Selective reduction [editor’s note: aborting some foetuses in a multiple pregnancy to allow others to grow] is a feature of every IVF consent. Fortunately, it was the rarest discussion I ever had with a couple. However, it is an issue that is slowly growing in popularity. The New York Times recently reported that couples are reducing twins and triplets to singletons. Since the Octomom fiasco, the number of high order pregnancies has dropped as they try to stay more faithfully with the guidelines published by the American Society of Reproductive Medicine.
What happens if a couple learns that a child will not be “perfect”?
There is a spectrum here as well. While many will continue to love their child no matter what, there is a true desire to quickly determine the health of the child, so that, if somehow effective, the option of termination is still viable. What we know now about the possibilities of pre-implantation diagnosis may further change that, with the focus being on the “perfect” genetic child.
Will having an IVF child bring happiness to a couple who have been longing for children?
Hard to answer. Children can salve much unhappiness. Remember, though, couples that go through IVF are approaching the procedure with a mindset of “I want this baby, I need this baby.” One can only surmise what possibilities exist down the road. But, at least on discharge, they seem happy.

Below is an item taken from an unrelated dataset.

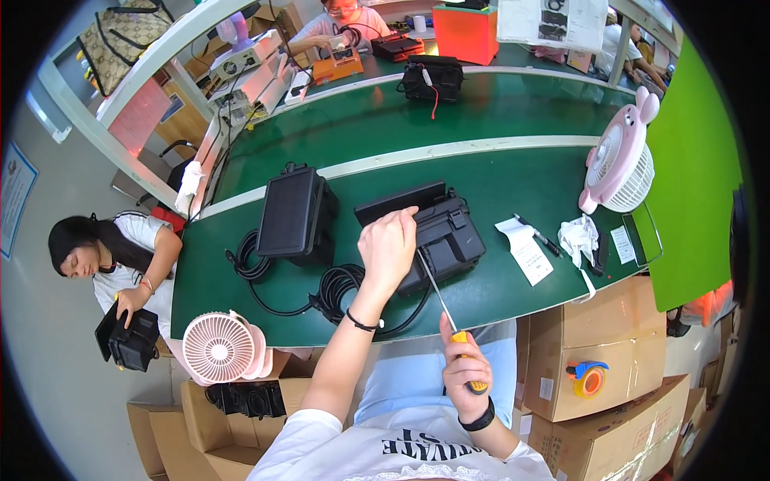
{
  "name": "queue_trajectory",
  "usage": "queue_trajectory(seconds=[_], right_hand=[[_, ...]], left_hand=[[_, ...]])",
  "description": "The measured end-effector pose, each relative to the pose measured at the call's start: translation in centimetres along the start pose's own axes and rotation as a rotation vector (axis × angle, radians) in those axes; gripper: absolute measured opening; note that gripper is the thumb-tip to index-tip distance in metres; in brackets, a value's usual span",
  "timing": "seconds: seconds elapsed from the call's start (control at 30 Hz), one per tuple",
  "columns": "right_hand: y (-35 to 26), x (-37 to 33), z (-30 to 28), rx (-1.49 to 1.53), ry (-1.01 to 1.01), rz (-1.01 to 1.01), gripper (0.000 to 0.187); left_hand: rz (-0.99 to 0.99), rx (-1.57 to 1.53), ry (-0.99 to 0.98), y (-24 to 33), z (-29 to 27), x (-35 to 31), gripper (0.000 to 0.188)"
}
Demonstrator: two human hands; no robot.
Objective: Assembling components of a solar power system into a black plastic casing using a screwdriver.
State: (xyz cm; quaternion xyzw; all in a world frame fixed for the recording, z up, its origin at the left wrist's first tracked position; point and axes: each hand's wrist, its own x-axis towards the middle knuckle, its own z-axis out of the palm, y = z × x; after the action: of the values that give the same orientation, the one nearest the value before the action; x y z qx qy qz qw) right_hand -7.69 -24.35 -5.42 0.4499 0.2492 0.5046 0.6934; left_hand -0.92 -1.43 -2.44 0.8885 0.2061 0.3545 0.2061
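A black plastic box (453, 240) with latches lies on the green table in front of me, a flat black panel (401, 200) along its far left side. My left hand (388, 247) is closed on the box's near left edge, its fingertips hidden. In my right hand (465, 367) is a screwdriver (459, 337) with a yellow and black handle. Its long metal shaft slants up and left, and the tip meets the side of the box close to my left hand. Coiled black cable (341, 287) rests left of the box, partly behind my left forearm.
Another black box (295, 215) stands on the left, beside a cable loop (250, 255). Fans stand at left (219, 348) and right (622, 160). A paper slip (527, 250), a pen (545, 240) and crumpled tissue (579, 237) lie rightward. Cartons (597, 337) sit below. A co-worker (120, 256) works at left.
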Motion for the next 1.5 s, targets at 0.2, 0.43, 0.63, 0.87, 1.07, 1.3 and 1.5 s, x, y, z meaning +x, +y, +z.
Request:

What effect does the process of IVF have on women?
The data is slowly coming in. Certainly, it is well-known that there are dangers in over-stimulating a woman’s ovaries. Ovarian hyper-stimulation syndrome can be severe, especially in the environment of a pregnancy. Though the other immediate risks are very small, there is a risk of bleeding, injury to the intestines and infection.
There is also a risk of blood clots and their sequelae. The long-term effects are now slowly coming into focus. Remember, the first IVF pregnancy was in 1978, but the first IVF pregnancy from a stimulated ovary was in 1981. That was only 30 years ago and the women going through that procedure are largely just entering the age of chronic disease. One study from the Netherlands suggests that 15 years after an IVF pregnancy, there is an increased risk of ovarian cancer. While there are no controlled trials, many reproductive endocrinologists anecdotally describe women who present with breast tumours after IVF stimulation.
The websites of IVF clinics feature joyful stories about couples who are finally cuddling their bundle of joy. But are there features of IVF practice which are kept from the public?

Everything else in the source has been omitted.